Casser une substitution
L'analyse de fréquences
La méthode qui casse toutes les substitutions simples a été décrite au IXe siècle par le savant arabe Al-Kindi. Elle est d'une simplicité désarmante.
Le principe
- Compter combien de fois chaque lettre apparaît dans le message chiffré.
- Comparer ce classement à celui de la langue supposée.
- Poser les correspondances les plus probables, puis ajuster.
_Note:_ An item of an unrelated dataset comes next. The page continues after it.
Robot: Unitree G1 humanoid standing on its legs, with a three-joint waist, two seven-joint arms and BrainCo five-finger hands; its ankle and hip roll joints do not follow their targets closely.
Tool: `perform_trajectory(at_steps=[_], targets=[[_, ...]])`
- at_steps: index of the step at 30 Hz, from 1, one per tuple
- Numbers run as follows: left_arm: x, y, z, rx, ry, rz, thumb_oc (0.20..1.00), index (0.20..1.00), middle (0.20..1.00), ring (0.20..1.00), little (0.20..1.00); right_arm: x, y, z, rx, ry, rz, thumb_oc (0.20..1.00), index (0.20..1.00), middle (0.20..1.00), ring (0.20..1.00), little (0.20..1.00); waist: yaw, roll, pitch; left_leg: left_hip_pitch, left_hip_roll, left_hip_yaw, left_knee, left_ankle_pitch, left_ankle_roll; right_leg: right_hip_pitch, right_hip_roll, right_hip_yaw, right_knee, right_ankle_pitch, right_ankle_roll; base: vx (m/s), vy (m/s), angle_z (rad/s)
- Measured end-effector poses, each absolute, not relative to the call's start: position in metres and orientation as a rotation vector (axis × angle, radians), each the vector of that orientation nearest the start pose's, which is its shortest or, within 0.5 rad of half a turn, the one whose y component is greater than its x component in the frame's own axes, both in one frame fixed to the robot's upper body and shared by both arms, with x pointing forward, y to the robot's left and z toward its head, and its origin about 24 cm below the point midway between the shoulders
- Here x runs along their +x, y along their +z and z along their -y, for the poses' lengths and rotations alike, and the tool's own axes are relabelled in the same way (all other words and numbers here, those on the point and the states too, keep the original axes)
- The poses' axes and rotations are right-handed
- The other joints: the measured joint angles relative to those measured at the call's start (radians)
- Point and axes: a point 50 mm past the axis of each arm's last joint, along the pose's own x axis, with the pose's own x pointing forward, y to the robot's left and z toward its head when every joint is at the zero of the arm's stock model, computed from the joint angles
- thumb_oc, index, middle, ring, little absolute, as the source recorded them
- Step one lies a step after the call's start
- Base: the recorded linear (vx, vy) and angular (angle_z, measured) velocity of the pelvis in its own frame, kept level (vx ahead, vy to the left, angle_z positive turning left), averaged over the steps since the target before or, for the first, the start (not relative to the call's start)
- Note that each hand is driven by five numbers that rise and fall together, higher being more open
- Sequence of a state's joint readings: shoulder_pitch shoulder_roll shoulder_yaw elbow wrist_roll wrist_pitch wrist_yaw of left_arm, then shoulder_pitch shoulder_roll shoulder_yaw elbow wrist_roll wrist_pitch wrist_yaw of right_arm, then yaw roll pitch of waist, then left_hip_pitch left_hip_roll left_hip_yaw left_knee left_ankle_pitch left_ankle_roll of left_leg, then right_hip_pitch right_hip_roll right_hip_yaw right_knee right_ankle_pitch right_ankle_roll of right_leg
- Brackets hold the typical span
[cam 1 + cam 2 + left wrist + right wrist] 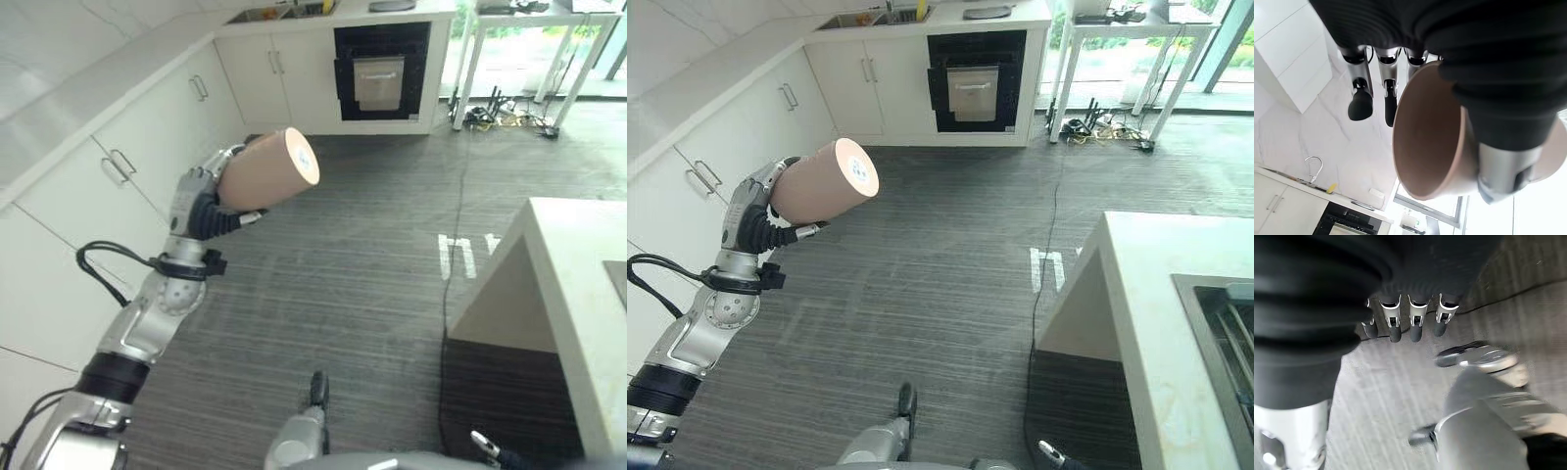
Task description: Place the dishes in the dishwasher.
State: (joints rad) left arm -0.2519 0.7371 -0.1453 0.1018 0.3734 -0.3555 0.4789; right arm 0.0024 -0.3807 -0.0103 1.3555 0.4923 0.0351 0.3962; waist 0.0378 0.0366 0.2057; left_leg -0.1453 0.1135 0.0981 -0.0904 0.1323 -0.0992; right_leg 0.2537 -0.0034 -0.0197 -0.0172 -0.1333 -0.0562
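A tall beige cup (269, 168) lies on its side in my left hand (196, 206), held up over the floor with its flat bottom facing the room. The hand is shut on it: in the left wrist view the thumb (1508, 147) presses the cup's (1425, 142) rim while the fingers (1360, 98) run along its outside. The cup's inside looks empty. In the right wrist view my right hand (1418, 323) hangs over the grey floor with relaxed fingers and holds nothing.
White cabinets (118, 166) run along the left and far walls. A black built-in appliance with a steel door (380, 73) sits in the far run. A white counter (578, 284) with a sink (1225, 323) stands to the right. Cables (490, 113) lie under a far table.
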Motion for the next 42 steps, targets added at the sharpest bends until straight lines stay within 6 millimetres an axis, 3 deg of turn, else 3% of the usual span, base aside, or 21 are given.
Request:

Les fréquences du français
| Lettre | Fréquence |
|---|---|
| E | ~15 % |
| A | ~8 % |
| S | ~8 % |
| I | ~7 % |
| N | ~7 % |
| T | ~7 % |
E domine très largement : dans un texte français un peu long, c'est presque toujours la lettre la plus fréquente.
En pratique
Sur un message chiffré de quelques centaines de lettres, la lettre la plus fréquente est presque sûrement E. On la remplace, et des mots partiels apparaissent :
_E _E___GE E_T _L_IR
À partir de là, on devine LE MESSAGE EST CLAIR de proche en proche. Chaque hypothèse juste en révèle d'autres : l'analyse s'accélère toute seule.
Une limite honnête
La méthode a besoin de matière. Sur trois mots, les fréquences ne veulent rien dire et l'attaque échoue. C'est pourquoi les messages très courts résistent — non par solidité du chiffre, mais par manque de statistiques exploitables.
À retenir : ce n'est pas la taille de la clé qui protège, c'est l'absence de structure dans le message chiffré.